A través de La Morenita, dijo el Papa en la Basílica, Dios quiso construir una casa para todos los mexicanos, acercarse a ellos en medio de sus sufrimientos. Sin embargo, México era también un lugar de exclusión y violencia y de carteles. “Les invito a partir nuevamente de esta necesidad de regazo que proclama el alma de vuestro pueblo”, les dijo a los obispos en un largo discurso en que los invitó a apartarse de los príncipes y a acercarse y ayudar a los pobres.
A los pueblos indígenas de Chiapas, les recordó las promesas del antiguo texto maya, el Popol Vuh. “En el corazón del hombre y en la memoria de muchos de nuestros pueblos está inscrito el anhelo de una tierra, de un tiempo donde la desvalorización sea superada por la fraternidad, la injusticia sea vencida por la solidaridad y la violencia sea callada por la paz”, les dijo.

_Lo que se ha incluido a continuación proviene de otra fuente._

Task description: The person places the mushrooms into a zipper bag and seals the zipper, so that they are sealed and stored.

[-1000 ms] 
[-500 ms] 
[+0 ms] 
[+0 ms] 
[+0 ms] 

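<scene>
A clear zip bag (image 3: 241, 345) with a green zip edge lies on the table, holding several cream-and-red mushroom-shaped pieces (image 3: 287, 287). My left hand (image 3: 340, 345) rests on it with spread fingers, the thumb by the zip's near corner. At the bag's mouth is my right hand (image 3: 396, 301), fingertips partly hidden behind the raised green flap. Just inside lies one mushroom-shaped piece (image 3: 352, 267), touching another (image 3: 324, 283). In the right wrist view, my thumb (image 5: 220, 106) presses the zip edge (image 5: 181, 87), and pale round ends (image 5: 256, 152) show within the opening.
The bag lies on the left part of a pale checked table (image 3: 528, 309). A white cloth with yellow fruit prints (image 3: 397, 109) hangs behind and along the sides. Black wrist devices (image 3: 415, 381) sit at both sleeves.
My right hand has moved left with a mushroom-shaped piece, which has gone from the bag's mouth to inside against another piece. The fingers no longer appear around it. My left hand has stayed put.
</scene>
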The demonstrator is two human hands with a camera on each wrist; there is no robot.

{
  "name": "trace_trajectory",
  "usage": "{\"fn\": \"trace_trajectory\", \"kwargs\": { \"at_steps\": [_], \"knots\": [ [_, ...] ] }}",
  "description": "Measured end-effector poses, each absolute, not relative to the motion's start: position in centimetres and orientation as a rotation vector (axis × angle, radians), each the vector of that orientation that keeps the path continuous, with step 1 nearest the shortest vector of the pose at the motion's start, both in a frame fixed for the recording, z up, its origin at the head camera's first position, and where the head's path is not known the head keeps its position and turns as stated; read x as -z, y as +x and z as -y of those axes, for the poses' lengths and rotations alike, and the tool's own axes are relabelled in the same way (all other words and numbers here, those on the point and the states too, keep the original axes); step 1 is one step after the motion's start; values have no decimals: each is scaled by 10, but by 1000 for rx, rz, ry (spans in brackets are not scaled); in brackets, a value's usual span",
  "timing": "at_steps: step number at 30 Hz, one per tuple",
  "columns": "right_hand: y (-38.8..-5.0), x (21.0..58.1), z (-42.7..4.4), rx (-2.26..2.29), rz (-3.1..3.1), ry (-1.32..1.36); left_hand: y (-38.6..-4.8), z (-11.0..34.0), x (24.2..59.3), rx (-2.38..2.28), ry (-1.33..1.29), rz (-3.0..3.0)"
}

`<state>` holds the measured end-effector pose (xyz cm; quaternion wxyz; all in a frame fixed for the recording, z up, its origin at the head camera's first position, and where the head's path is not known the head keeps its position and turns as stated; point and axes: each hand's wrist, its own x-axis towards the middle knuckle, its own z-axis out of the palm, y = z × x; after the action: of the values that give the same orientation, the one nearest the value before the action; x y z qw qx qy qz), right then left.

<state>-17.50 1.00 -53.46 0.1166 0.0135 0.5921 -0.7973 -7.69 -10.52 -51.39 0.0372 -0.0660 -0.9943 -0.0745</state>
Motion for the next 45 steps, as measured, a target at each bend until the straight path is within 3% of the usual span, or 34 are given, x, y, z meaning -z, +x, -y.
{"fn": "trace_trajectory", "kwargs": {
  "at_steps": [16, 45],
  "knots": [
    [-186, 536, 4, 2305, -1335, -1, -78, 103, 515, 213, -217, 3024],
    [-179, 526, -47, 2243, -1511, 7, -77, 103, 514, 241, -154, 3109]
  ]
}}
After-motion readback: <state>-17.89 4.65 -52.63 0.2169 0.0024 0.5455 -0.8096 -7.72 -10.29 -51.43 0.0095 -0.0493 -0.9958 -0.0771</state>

A los sacerdotes, religiosos y religiosas en Morelia, los alertó contra la tentación que “nos puede venir de ambientes muchas veces dominados por la violencia, la corrupción, el tráfico de drogas, el desprecio por la dignidad de la persona, la indiferencia ante el sufrimiento y la precariedad”. El demonio, dijo, fomenta la resignación; quiere persuadirnos de que así son las cosas y así serán siempre. Sin embargo, la propia historia de México demuestra que eso no es así, como en la historia de Vasco de Quiroga, el gran obispo de Michoacán del siglo XVI, que tanto hizo por la dignidad de los indígenas.
A los jóvenes en Morelia los invitó a rechazar la tentación mezquina y las falsas promesas de los carteles de la droga, y en su lugar ayudar a construir la familia, la comunidad y la nación. Y en Ciudad Juárez les dijo a los presos: “Han conocido la fuerza del dolor y del pecado, no se olviden que también tienen a su alcance la fuerza de la resurrección, la fuerza de la misericordia divina que hace nuevas todas las cosas”.
“¿Qué quiere dejar México a sus hijos? ”, les preguntó a los empleadores y trabajadores en el Colegio de Bachilleres de la ciudad. “¿Quiere dejarles una memoria de explotación, de salarios insuficientes, de acoso laboral o de tráfico de trabajo esclavo? ¿O quiere dejarles la cultura de la memoria de trabajo digno, del techo decoroso y de la tierra para trabajar? ”
Poco después, en la misa en la frontera, ante 250.000 personas, invitó a México a acabar con la injusticia, la corrupción y la opresión. Citando el ejemplo de Nínive en el Antiguo Testamento, les mostró que cuando el pueblo llora, las cosas pueden cambiar. México puede vencer sus retos, pero antes los mexicanos deben llorar por sus problemas.
“Son las lágrimas las que pueden generar una ruptura capaz de abrirnos a la conversión”, dijo. “¡No más muerte ni explotación! Siempre hay tiempo de cambiar, siempre hay una salida, siempre hay una oportunidad, siempre hay tiempo de implorar la misericordia del Padre”.